O objetivo é fixado pelo CMN com três anos-calendário de antecedência de forma a reduzir incertezas e melhorar a capacidade de planejamento de famílias, empresas e governo, segundo o BC.
A meta serve como uma âncora para as expectativas dos agentes do mercado e, desde 2019, vem sendo reduzida em 0,25 ponto percentual ao ano até chegar aos 3%, em alinhamento com outras economias emergentes.
Marco Maciel, sócio e economista da Kairós Capital, ressalta que o CMN busca manter a meta de inflação mais baixa possível por causa dos padrões internacionais, ainda que as expectativas do mercado para o próximo ano mostrem que há pouca crença na convergência da inflação para o centro do alvo.
"É preciso colocar nosso centro da meta em linha com o resto do mundo, senão a gente paga o preço ou no câmbio ou na visão da competitividade da economia brasileira", afirmou.
Outro especialista que aponta o reflexo sobre a competitividade da economia brasileira é Margarida Gutierrez, professora do Coppead/UFRJ (Instituto de Pós-Graduação e Pesquisa em Administração, da Universidade Federal do Rio de Janeiro).
"Se a nossa inflação é maior que a dos nossos pares emergentes, isso tira competitividade das nossas exportações e gera uma série de efeitos nocivos à indústria", disse.

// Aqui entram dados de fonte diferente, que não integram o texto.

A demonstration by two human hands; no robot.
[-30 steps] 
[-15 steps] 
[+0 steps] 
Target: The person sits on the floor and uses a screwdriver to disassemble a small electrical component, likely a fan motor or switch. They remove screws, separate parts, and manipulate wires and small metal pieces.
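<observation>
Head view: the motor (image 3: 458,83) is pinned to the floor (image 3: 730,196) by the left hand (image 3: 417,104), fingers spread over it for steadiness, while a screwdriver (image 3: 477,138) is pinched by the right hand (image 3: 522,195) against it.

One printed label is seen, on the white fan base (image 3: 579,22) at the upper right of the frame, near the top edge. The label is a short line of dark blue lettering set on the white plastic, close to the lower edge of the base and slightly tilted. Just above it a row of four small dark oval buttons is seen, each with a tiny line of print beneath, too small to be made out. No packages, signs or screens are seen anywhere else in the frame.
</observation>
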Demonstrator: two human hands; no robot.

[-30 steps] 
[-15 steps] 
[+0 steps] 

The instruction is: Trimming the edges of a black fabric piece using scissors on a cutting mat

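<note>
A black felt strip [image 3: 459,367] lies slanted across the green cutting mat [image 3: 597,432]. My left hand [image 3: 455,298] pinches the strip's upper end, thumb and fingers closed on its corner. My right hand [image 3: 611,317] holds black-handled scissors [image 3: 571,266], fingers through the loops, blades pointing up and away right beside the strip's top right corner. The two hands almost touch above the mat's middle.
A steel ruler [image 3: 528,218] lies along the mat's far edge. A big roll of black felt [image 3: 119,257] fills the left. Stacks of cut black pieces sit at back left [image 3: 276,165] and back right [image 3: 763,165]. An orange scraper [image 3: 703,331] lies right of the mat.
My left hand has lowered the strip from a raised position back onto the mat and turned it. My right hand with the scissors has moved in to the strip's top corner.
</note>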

A economista considera que ainda não é o momento de recorrer à "meta ajustada", recurso utilizado pelo BC nos anos de 2003 e 2004, quando Henrique Meirelles ocupava o posto de presidente da autoridade monetária.

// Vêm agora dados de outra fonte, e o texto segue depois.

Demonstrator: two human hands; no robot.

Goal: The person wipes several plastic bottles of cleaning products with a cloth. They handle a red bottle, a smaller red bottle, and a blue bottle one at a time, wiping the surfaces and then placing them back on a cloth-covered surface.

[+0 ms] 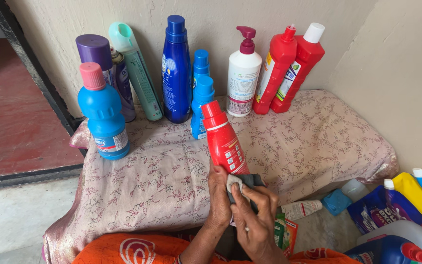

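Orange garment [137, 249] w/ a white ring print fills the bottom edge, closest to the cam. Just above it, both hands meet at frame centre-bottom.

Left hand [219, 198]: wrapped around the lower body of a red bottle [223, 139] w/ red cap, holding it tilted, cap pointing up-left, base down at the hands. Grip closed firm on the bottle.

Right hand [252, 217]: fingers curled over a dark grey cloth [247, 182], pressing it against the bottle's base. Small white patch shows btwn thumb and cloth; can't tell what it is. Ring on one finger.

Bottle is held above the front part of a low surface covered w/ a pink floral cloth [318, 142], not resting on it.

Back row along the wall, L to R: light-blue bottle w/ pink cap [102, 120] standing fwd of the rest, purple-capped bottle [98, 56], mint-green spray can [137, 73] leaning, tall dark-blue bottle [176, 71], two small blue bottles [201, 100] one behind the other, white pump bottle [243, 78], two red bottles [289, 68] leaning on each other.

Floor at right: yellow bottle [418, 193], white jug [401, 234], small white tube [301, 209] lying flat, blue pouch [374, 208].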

"O Banco Central pode usar o critério da norma ajustada, mas não o tempo todo. Isso descredencia o regime de metas de inflação. O principal objetivo do regime de metas é ancorar as expectativas de inflação, para isso precisa ter credibilidade", afirmou.

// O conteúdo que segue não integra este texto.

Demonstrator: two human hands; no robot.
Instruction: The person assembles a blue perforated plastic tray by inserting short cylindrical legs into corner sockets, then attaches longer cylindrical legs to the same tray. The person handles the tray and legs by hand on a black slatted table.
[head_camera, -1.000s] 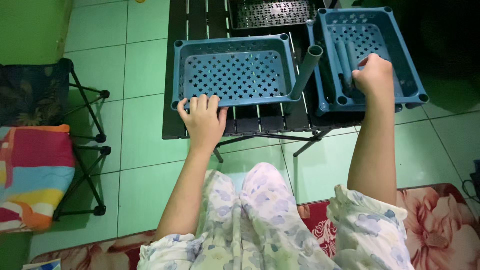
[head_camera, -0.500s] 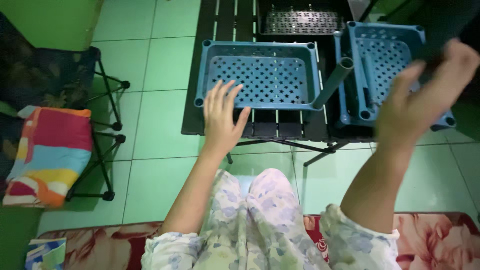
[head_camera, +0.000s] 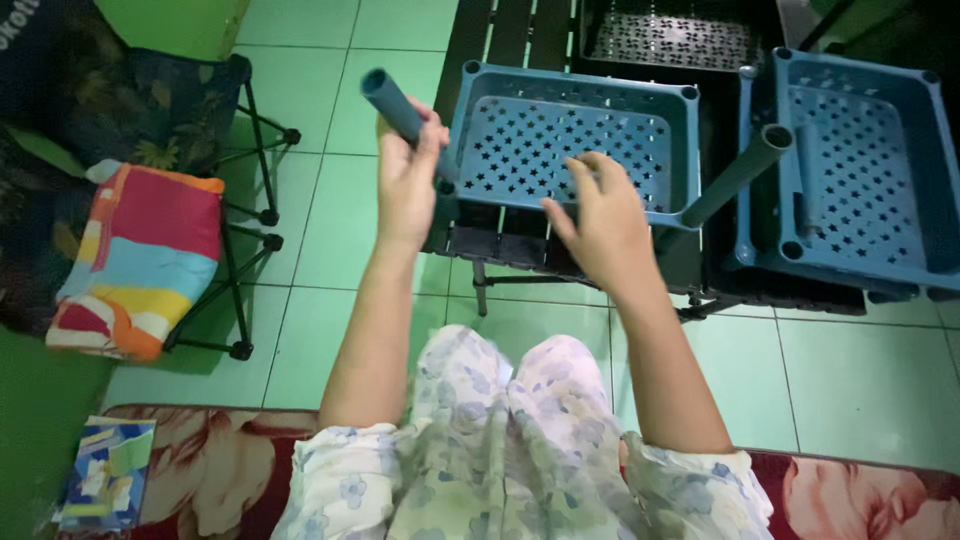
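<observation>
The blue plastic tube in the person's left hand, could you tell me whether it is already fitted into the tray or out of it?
Out. The left hand grips the blue plastic tube slanted in the air, beside the blue star-perforated plastic tray.

Both bare forearms reach forward from the lap, elbows bent, sleeves pushed up near the elbows. The left hand (head_camera: 405, 180) is raised with its back to the camera, wrist straight, fingers and thumb curled in a closed grip. The right hand (head_camera: 600, 220) lies lower and further right, palm down, fingers loosely spread and slightly bent, gripping nothing, wrist angled a little inward.
</observation>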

Segundo Rafael Cardoso, economista-chefe da Daycoval Asset, uma possível alta na meta de inflação para 2025 seria uma discussão difícil de ser encaminhada. "Será que vale o risco de você gerar esse atrito na comunicação para ganhar 0,25 na meta de inflação?", ponderou.
Ele observa que esse movimento só se tornaria menos custoso caso a discussão na sociedade ganhasse novos contornos. "Vamos supor que a gente entre em um mundo que vire consenso macroeconômico de que meta de inflação tem de ser maior, aí muda o jogo", disse.
Para Adalmir Marquetti, professor da PUC-RS (Pontifícia Universidade Católica do Rio Grande do Sul), essa mudança de paradigma pode não estar tão distante. A Guerra na Ucrânia se traduziu em novos choques inflacionários em todo o mundo em um momento em que a economia ainda se recuperava dos efeitos da pandemia de Covid-19.
O conflito provocou uma reorganização nas cadeias produtivas globais e, consequentemente, um aumento de preços tanto em economias emergentes quanto desenvolvidas até que um novo equilíbrio do sistema produtivo seja estabelecido.
"A gente vai conviver agora com taxas maiores de inflação. Isso também obriga o BC a repensar o estabelecimento das metas de inflação. Nos próximos dois anos, isso vai colocar mais limites sobre o crescimento econômico", disse.
O presidente do BC, Roberto Campos Neto, já disse em mais de uma ocasião que mudança de metas futuras não é uma decisão que cabe somente à autoridade monetária, além de não trazer ganhos para a atuação da autarquia no combate à inflação.
"O Banco Central tem um voto dentro de três votos do CMN. Isso pode ser debatido no CNM, mas a opinião do Banco Central hoje é que teria pouco a ganhar em termos de credibilidade", comentou Campos Neto, em março.